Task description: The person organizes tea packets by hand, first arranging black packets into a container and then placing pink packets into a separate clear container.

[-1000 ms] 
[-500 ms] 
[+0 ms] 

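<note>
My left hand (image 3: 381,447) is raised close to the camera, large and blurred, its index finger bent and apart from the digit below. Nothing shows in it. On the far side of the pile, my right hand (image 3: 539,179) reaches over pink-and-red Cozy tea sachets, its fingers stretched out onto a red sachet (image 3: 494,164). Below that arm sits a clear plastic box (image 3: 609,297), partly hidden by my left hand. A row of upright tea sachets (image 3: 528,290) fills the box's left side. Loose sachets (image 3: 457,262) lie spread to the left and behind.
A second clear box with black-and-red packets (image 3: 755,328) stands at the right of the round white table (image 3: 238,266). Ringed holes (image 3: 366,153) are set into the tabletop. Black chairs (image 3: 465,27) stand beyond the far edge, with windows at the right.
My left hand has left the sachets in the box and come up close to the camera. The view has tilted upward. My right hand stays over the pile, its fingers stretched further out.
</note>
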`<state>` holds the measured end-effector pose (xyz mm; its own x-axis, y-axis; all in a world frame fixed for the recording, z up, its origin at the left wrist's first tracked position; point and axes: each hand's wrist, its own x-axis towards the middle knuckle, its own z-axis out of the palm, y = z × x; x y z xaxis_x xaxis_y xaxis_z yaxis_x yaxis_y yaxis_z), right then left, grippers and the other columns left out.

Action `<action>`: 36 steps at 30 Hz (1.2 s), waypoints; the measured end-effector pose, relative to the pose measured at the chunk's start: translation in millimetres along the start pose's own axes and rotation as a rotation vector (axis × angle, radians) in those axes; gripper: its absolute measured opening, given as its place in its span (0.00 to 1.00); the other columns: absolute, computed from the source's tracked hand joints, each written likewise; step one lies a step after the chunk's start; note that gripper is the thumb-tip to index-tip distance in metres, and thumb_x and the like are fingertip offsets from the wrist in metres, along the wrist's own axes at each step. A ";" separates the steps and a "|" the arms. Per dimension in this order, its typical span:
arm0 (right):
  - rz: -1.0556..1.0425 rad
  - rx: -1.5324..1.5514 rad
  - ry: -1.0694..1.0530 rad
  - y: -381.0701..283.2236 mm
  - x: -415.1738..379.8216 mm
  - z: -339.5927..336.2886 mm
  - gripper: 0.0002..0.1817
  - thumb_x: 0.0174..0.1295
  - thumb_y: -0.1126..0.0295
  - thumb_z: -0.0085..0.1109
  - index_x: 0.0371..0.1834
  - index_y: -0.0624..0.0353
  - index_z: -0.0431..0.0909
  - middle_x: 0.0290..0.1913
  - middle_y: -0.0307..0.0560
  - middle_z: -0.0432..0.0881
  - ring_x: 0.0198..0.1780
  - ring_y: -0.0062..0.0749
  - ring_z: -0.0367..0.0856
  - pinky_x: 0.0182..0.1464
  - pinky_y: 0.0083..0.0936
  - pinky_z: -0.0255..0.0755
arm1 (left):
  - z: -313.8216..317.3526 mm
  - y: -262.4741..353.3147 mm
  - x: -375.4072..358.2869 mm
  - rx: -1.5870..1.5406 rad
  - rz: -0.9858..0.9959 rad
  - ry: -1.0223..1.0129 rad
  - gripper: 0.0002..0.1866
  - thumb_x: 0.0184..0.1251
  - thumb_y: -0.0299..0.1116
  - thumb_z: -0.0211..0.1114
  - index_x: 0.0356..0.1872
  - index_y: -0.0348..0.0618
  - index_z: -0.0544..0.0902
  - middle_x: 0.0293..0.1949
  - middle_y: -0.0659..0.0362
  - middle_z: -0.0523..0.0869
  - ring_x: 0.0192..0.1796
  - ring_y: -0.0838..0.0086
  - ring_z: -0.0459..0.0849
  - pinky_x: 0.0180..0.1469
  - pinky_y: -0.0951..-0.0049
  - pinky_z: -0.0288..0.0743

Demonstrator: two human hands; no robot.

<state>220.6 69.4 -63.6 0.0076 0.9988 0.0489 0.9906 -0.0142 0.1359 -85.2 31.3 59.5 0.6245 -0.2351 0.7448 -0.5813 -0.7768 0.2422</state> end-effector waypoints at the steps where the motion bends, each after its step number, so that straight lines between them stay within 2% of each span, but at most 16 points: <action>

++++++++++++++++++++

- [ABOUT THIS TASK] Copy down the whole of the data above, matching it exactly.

- [REPLY]
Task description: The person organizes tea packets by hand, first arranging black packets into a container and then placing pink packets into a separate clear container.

[-1000 ms] 
[-500 ms] 
[+0 ms] 

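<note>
My left hand (image 3: 381,447) is raised close to the camera, large and blurred, its index finger bent and apart from the digit below. Nothing shows in it. On the far side of the pile, my right hand (image 3: 539,179) reaches over pink-and-red Cozy tea sachets, its fingers stretched out onto a red sachet (image 3: 494,164). Below that arm sits a clear plastic box (image 3: 609,297), partly hidden by my left hand. A row of upright tea sachets (image 3: 528,290) fills the box's left side. Loose sachets (image 3: 457,262) lie spread to the left and behind.
A second clear box with black-and-red packets (image 3: 755,328) stands at the right of the round white table (image 3: 238,266). Ringed holes (image 3: 366,153) are set into the tabletop. Black chairs (image 3: 465,27) stand beyond the far edge, with windows at the right.
My left hand has left the sachets in the box and come up close to the camera. The view has tilted upward. My right hand stays over the pile, its fingers stretched further out.
</note>
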`<state>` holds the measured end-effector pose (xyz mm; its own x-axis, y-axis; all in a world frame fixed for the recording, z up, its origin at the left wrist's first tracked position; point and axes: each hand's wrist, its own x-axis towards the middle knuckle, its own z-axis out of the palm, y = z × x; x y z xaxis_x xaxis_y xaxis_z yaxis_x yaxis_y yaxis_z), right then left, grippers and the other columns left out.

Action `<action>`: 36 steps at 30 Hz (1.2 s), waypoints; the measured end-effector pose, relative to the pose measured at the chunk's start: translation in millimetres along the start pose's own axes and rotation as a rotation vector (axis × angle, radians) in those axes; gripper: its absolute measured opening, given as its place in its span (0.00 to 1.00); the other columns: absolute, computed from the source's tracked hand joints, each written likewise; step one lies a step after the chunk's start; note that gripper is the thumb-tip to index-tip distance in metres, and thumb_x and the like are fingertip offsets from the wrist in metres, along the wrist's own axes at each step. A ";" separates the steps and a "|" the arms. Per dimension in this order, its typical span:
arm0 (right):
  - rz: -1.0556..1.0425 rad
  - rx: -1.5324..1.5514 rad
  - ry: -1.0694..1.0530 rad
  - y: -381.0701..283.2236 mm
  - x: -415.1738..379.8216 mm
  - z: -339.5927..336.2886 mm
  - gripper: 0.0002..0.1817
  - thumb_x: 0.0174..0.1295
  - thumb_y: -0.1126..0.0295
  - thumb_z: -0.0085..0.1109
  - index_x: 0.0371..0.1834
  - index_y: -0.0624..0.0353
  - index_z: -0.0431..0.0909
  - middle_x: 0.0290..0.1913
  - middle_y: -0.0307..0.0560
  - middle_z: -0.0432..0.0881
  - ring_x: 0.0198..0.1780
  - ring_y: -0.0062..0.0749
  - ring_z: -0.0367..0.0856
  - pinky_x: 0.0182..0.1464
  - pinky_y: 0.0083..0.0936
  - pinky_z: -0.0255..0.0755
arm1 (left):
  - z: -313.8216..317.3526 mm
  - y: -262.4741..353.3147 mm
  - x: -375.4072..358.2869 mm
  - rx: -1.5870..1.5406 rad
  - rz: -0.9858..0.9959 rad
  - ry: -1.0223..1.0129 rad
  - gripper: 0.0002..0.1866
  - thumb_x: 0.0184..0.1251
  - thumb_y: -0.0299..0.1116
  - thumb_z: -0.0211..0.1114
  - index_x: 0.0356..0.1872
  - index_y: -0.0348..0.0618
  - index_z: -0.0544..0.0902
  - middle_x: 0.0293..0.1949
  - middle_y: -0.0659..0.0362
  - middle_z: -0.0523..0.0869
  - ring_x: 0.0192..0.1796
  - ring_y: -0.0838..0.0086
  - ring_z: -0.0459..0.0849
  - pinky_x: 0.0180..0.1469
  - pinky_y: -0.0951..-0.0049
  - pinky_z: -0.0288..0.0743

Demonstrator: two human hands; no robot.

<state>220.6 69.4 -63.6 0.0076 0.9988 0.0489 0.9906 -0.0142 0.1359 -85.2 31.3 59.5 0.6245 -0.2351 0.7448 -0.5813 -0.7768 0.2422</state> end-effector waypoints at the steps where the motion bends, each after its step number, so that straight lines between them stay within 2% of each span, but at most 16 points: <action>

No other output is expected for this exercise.